EXERCISE INSTRUCTIONS
Using the data below, return every line that holds the word "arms".

DATASET SECTION
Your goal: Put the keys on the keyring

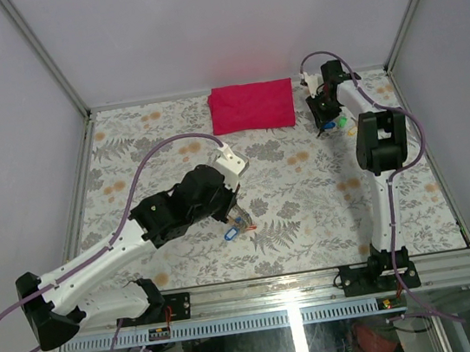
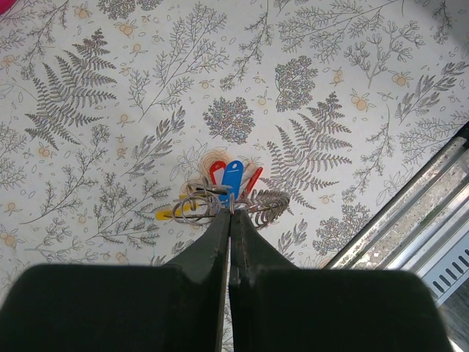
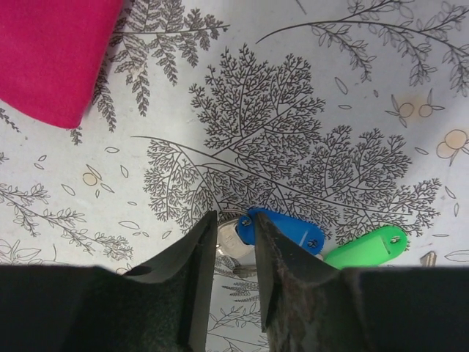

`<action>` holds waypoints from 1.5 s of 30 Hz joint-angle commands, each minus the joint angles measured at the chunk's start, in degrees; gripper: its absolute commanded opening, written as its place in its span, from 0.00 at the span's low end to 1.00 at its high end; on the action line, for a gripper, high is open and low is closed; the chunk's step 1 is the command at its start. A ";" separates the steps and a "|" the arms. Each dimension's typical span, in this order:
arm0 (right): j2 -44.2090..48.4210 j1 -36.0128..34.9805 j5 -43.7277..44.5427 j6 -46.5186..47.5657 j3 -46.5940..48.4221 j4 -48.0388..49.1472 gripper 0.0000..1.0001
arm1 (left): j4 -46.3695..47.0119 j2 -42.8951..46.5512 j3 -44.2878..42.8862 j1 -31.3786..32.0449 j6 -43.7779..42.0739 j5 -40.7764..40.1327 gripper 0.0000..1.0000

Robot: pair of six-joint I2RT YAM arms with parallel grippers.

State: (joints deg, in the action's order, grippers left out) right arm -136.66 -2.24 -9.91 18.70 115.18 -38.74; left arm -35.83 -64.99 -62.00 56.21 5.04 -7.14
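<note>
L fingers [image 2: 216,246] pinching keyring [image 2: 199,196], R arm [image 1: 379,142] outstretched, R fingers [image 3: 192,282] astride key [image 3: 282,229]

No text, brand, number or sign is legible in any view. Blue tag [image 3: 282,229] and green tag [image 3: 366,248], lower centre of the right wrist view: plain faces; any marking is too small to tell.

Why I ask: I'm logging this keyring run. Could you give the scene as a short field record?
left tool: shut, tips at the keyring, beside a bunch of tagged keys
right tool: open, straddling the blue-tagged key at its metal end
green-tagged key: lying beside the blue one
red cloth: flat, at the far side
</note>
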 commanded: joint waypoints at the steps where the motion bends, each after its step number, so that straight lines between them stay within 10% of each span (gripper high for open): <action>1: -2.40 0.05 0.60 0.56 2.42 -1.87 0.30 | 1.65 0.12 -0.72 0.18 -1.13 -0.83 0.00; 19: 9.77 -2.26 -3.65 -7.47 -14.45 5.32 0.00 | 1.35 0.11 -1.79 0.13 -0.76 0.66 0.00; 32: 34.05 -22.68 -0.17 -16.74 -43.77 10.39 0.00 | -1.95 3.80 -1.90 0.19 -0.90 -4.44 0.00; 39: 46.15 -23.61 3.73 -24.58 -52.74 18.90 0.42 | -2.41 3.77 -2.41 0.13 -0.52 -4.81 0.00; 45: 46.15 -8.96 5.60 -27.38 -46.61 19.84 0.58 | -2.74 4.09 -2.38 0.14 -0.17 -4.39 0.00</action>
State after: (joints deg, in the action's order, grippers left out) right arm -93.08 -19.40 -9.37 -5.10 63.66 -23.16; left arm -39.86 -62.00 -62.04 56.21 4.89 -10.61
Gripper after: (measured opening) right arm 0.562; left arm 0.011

SOLUTION BELOW
`<action>` holds waypoints from 1.5 s of 30 Hz joint-angle commands, each minus the joint angles measured at the chunk's start, in degrees; gripper: its absolute commanded opening, written as its place in its span, from 0.00 at the span's low end to 1.00 at its high end; on the action line, for a gripper, high is open and low is closed; the chunk's step 1 is the command at its start. A ";" separates the steps and a "|" the arms. Each dimension's typical span, in this order:
Robot: pair of six-joint I2RT YAM arms with parallel grippers.

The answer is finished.